– Сынок, что с тобой? – разорвал жуткий кошмар очень знакомый голос. Этот добрый, полный нежности голос всегда нес его душе ощущение покоя.
Ала ад-Дин вскочил с постели и огляделся вокруг. Тело его, покрытое холодным потом, била мелкая дрожь. Но брюха страшной птицы уже не было, и фонариков не было, и столбов, озаренных неведомыми яркими светильниками тоже. Не было ничего, был лишь его родной дом, комната, наполненная плотной тьмой и ласкающей слух тишиной. Сквозь покрывало ночи Ала ад-Дину все же удалось разглядеть лицо испуганной матери, державшей его за плечо.

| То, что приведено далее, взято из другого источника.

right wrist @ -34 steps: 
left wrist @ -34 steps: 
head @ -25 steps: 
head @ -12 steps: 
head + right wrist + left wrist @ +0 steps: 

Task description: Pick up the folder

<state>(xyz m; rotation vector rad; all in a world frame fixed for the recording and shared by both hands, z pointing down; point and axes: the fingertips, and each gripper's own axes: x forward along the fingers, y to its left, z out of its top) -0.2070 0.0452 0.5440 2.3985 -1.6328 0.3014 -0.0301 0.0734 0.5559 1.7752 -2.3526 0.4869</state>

– О-о, какой кошмар! – пробормотал Ала ад-Дин, отирая непослушной ладонью лицо. – Присниться же такое!
– Что на этот раз? – вздохнула старая женщина, убирая суховатую горячую ладонь с плеча сына и опускаясь на пол рядом с ним. – Расскажи мне.
– Вы не поверите, мама! Это была огромная железная птица. Она проглотила много-много людей и собралась куда-то лететь. А еще там была какая-то бесстыжая белая девка.
– Почему белая? – нахмурилась мать.
– Да откуда же я знаю, мама! – развел руками Ала ад-Дин.
– Мда-а!.. Ну, хоть красивая? – тут же заинтересовалась любопытная от природы женщина.
– Не знаю, разве только ноги, – честно признался Ала ад-Дин, порядком запунцовев при этом, что в темноте осталось незамеченным, и скромно потупил глаза. – Я смотрел на ее голые ноги.
– О Аллах! Она что, голая была? – испугалась старушка, отшатнувшись от сына.
– Ну, не то чтобы… На ней была надета жилетка. И еще синий поясной платок. Даже не платок, а платочек. У-узенький такой, – показал руками Ала ад-Дин.
– Вай мэ! Не показывай на себе, остолоп ты эдакий, – еще привяжется! – перепугалась старушка-мать, воздавая молитву Всевышнему.
– Ну вот, – как ни в чем не бывало продолжал свой рассказ Ала ад-Дин, – и она – эта девка размахивала руками, будто пораженная джинном безумия и что-то все время говорила, говорила. Но я не понял ни слова. Мне кажется, она предлагала купить какую-то рыжую штуку, похожую на слюнявчик, но никому она не нужна была. А ноги у нее, прости Аллах, совсем и очень даже неприлично лысые, не как у наших женщин, и будто из воска. А блестят, как начищенная таньга.
– Это нечистая сила, точно тебе говорю! Постой… – встрепенулась старушка. – А откуда это ты про женские ноги знаешь?
– Ну как же, мама, я это… ну, как бы сказать… – Ала ад-Дин окончательно растерялся, не зная, как выкрутиться. И надо же было такое ляпнуть, да еще матери! – А на базаре рабынь продавали, вот и видел! – нашелся внезапно молодой человек и в душе улыбнулся собственной удачной выдумке.
– Ах, это, – сразу успокоилась старушка, но в ее сердце зародилось подозрение, что здесь не совсем все чисто. – Жениться тебе надо сынок, потому и девки всякие распутные снятся, к греху тебя подводят.
– Ну, нет! – повел шеей Ала ад-Дин. – Я еще слишком молод, мама. Не торопите меня.
– Непутевый ты у меня, – обреченно вздохнула старушка. – Ох, гляди, помутится скоро твой разум. А все из-за этих проклятых книг, чтоб они все провалились! Позавчера тебе снилось, будто ты сидел в какой-то огромной темной зале, а с белой стены на тебя лупились, разговаривали с тобой и скалились злобные ифриты. Вчера на шайтан-арбе мчался куда-то, а сегодня вот в чрево железной птицы угодил. Ох, недоброе чует мое сердце, сынок! Бросил бы ты эти книги, а? Занялся бы сапожным ремеслом как твой отец и жил подобно всем честным людям.
– Ну уж нет, мама! – Ала ад-Дин почесал бок и сладко зевнул. – Вы хотите, чтобы я всю жизнь чинил всяким оборванцам за медяки их вонючие чувяки и умер в нищете, как мой несчастный отец, да пребудет с ним милость Аллаха!
– Зато ему не снились никакие железные птицы и распутные девки с восковыми ногами! – парировала старушка. – У него были дом, работа, еда. И еще сын бездельник. О-хо-хо, – удрученно покачала она головой. – О Ала ад-Дин, прошу тебя, – взмолилась мать, воздевая ладони к небу, – возьмись за ум, а?